__Problem statement__
In the material below, the lines between the one holding "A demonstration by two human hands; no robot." and the one holding "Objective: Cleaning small", inclusive, are to be set down word for word. Pictures stay out.

==*==

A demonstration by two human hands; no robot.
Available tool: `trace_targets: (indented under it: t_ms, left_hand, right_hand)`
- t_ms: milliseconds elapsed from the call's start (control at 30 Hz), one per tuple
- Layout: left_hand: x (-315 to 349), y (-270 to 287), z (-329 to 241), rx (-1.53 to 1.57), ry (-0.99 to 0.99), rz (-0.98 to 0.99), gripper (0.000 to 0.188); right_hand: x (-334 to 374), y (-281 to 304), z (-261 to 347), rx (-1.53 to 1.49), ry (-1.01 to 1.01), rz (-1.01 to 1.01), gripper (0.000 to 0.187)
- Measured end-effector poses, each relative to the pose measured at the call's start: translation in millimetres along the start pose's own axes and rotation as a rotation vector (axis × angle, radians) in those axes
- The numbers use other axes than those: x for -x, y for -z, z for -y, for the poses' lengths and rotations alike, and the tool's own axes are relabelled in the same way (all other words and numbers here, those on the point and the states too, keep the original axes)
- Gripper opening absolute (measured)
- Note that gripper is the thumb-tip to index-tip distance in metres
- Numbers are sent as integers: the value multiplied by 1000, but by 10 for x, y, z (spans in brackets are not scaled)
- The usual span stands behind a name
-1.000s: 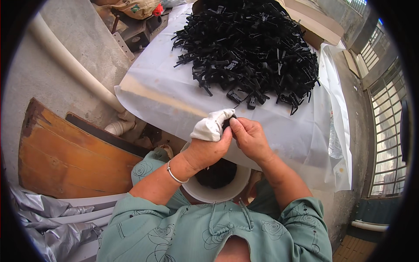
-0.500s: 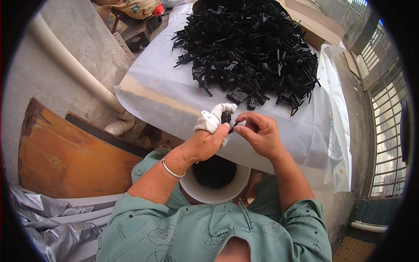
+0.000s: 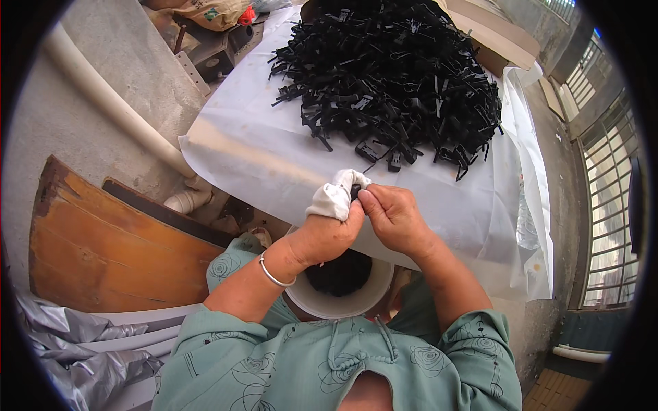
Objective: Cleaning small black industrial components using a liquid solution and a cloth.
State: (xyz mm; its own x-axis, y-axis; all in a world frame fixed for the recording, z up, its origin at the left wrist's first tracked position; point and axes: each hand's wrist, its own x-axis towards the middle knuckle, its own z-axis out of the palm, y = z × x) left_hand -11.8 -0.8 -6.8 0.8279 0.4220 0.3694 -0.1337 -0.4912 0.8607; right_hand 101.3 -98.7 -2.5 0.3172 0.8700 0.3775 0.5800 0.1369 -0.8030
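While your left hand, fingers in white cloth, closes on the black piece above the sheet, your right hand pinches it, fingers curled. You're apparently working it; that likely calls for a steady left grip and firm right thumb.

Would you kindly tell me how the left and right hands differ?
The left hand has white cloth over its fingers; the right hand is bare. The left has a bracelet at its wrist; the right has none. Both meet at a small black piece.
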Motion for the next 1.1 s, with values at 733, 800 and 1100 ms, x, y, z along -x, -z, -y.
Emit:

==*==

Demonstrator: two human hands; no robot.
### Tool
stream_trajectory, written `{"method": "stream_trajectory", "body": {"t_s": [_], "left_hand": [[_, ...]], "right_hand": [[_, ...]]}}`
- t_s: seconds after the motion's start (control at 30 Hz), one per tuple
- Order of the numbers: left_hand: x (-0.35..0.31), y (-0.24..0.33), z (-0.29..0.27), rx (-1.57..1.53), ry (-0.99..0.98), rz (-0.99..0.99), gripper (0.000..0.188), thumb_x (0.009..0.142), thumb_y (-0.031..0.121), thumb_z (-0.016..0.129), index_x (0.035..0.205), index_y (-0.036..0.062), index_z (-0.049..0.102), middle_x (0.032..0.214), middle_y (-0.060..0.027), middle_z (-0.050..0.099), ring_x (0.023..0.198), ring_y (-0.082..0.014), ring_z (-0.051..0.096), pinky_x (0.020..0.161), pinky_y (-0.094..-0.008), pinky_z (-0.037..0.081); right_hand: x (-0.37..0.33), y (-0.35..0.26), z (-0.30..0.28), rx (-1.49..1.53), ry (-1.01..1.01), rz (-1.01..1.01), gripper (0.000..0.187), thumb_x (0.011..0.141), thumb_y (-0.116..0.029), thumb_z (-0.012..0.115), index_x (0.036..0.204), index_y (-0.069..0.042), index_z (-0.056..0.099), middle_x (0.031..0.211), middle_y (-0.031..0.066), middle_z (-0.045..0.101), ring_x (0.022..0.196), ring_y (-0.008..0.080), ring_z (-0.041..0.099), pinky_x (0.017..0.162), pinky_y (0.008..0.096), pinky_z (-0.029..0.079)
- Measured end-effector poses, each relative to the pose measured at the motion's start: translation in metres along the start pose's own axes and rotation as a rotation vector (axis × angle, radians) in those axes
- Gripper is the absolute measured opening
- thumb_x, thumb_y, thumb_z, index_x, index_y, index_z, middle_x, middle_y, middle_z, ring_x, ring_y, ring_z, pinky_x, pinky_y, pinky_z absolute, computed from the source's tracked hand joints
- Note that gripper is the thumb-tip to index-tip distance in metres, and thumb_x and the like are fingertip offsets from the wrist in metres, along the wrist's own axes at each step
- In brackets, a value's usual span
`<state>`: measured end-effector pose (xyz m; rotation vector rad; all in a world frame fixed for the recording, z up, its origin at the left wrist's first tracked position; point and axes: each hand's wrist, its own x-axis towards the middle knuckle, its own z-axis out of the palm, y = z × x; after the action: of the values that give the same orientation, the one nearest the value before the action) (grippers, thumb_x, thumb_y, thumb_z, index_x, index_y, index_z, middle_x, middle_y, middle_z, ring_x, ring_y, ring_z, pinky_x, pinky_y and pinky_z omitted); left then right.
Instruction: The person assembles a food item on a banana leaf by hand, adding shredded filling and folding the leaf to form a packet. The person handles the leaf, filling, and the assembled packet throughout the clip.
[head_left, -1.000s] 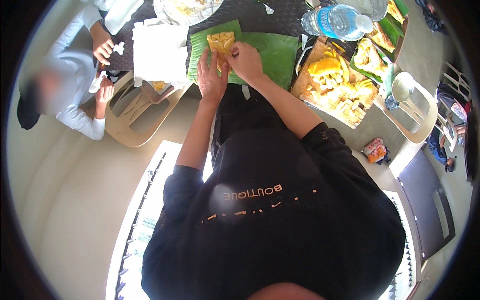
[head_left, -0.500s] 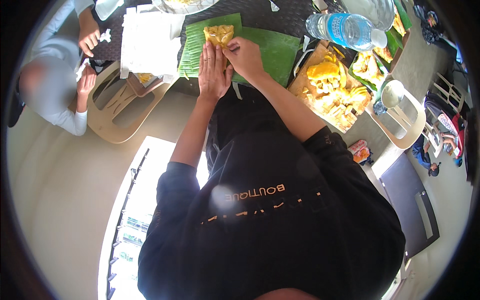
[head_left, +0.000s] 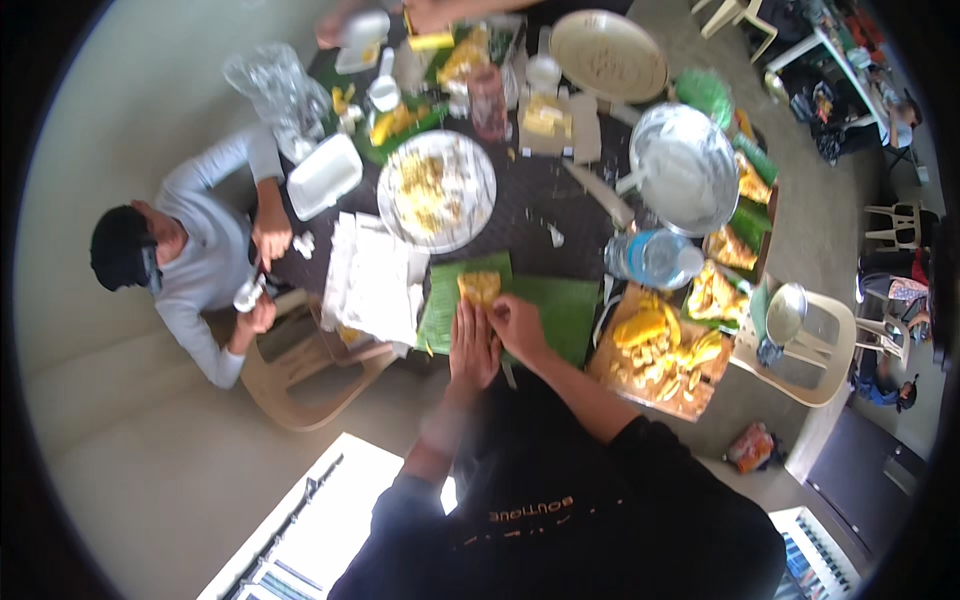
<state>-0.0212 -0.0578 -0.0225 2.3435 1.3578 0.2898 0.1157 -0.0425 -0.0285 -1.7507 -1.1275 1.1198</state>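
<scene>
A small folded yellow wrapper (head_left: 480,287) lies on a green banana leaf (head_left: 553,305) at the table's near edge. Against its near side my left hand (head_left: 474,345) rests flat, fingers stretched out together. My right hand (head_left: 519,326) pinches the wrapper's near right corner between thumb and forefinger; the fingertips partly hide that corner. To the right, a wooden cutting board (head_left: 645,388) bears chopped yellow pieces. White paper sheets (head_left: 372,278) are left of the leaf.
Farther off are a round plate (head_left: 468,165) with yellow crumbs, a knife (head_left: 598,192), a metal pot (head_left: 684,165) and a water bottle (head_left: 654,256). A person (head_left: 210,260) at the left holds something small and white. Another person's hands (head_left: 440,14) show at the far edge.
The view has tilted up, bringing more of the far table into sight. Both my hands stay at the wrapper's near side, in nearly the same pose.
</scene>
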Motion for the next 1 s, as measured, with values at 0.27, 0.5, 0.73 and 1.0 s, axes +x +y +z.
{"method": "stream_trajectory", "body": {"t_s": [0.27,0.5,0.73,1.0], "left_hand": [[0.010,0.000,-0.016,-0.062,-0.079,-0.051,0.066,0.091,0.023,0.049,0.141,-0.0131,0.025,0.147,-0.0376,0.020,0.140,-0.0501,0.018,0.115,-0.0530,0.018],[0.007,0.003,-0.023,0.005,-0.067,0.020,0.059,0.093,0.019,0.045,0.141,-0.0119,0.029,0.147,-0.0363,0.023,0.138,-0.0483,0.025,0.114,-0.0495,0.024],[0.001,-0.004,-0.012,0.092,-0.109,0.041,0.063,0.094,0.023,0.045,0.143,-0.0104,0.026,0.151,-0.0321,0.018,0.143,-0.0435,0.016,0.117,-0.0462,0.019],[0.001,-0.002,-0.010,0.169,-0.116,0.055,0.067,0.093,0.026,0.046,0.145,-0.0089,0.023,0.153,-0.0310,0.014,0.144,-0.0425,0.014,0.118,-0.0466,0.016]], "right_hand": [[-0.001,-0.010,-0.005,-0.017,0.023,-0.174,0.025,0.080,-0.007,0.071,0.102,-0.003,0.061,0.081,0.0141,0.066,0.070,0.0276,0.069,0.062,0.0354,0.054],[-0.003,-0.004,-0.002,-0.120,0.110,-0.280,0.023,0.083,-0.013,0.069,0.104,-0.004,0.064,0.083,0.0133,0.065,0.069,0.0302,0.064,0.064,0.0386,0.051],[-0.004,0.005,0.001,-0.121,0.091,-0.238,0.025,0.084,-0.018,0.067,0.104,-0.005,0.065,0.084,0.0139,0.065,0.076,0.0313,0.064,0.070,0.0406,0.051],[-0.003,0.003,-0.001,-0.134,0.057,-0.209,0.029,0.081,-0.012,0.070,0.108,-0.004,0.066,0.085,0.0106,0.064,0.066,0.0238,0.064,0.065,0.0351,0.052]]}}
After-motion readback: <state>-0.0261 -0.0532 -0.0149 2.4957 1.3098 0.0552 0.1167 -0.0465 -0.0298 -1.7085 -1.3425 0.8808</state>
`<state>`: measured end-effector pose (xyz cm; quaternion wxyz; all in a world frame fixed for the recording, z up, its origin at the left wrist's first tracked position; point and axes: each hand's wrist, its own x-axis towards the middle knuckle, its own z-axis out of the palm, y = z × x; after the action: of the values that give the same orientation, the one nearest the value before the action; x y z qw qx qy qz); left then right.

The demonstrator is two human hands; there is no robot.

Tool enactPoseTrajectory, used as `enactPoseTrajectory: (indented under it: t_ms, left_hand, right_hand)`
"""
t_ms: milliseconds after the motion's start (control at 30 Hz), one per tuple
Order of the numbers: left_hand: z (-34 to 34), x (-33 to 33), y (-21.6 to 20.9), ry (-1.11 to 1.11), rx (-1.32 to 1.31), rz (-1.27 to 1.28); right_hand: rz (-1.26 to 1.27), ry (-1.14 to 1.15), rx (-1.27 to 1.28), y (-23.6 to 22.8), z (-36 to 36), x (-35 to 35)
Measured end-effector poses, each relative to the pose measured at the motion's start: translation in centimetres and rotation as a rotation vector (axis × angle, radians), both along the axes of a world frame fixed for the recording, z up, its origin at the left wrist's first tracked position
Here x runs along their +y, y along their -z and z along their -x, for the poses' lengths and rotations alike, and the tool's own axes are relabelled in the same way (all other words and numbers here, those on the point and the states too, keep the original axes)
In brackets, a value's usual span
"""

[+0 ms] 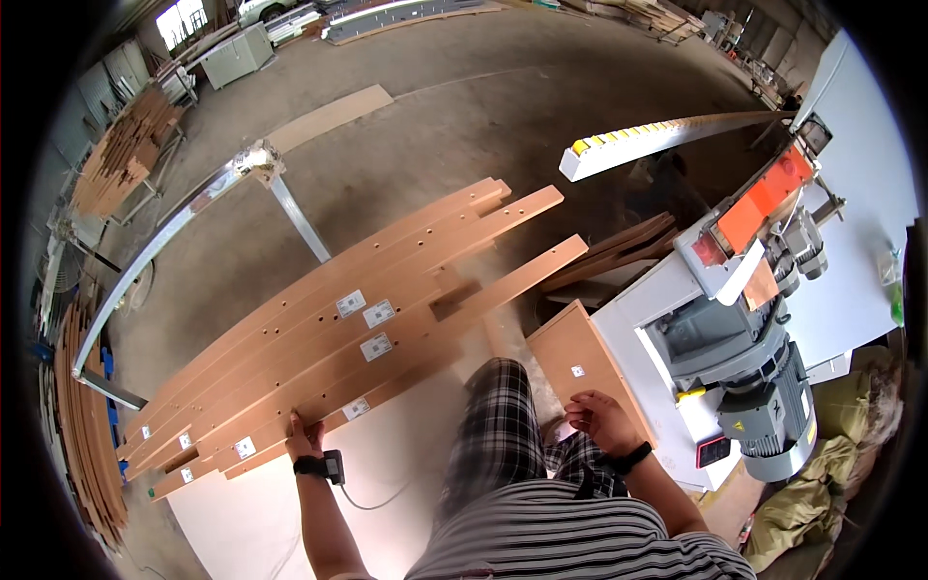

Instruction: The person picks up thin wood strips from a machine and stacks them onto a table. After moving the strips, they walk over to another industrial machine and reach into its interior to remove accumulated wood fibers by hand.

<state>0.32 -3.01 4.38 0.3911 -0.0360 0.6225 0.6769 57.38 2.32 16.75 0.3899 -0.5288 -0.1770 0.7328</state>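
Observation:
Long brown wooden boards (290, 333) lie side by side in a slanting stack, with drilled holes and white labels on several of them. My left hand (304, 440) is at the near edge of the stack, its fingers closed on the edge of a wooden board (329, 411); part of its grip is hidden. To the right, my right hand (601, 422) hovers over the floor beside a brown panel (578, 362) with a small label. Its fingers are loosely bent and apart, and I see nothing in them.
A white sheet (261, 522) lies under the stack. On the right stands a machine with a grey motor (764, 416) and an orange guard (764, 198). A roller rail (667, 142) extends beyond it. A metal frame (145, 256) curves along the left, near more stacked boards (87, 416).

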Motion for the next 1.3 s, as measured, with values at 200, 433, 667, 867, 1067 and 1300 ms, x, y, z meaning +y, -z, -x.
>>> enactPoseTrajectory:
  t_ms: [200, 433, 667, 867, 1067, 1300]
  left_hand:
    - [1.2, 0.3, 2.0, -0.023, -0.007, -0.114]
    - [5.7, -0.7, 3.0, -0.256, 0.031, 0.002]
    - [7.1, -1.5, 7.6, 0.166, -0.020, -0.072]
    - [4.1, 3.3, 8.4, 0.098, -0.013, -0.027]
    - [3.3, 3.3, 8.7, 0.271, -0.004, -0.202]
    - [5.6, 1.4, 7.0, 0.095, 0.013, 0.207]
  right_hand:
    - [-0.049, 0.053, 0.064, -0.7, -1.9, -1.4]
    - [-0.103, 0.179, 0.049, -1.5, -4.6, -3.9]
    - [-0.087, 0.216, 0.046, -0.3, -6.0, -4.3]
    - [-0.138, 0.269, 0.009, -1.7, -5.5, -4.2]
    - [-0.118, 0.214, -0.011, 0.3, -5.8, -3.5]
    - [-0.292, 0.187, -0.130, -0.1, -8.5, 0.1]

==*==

__Solution for this problem__
A demonstration by two human hands; no robot.
Available tool: `trace_targets: (indented under it: t_ms, left_hand, right_hand)`
- t_ms: milliseconds elapsed from the call's start (control at 30 Hz), one per tuple
- Layout: left_hand: x (-315 to 349), y (-270 to 287), z (-329 to 241), rx (-1.53 to 1.57), ry (-0.99 to 0.99), rz (-0.98 to 0.99), gripper (0.000 to 0.188); right_hand: x (-334 to 374), y (-281 to 304), z (-261 to 347), rx (-1.53 to 1.49), ry (-1.01 to 1.01), rz (-1.01 to 1.01), gripper (0.000 to 0.187)
- Measured end-effector poses, each relative to the pose measured at the call's start: translation in millimetres along the start pose's own axes and rotation as a rotation vector (axis × angle, radians) in those axes
- The numbers use other axes than those: x for -x, y for -z, z for -y, for the poses' lengths and rotations alike, and the tool's own axes are relabelled in the same way (all other words and numbers here, those on the point and the states too, keep the original axes)
- Gripper opening absolute (measured)
- Note that gripper is the thumb-tip to index-tip distance in metres
- Numbers are sent as integers: the value multiplied by 1000, but by 10 for x, y, z (spans in brackets are not scaled)
- The usual span stands behind a name
-1.000s: 
-0.500s: 
+0.000s: 
Objective: Cleaning small black industrial components using a liquid solution and a cloth.

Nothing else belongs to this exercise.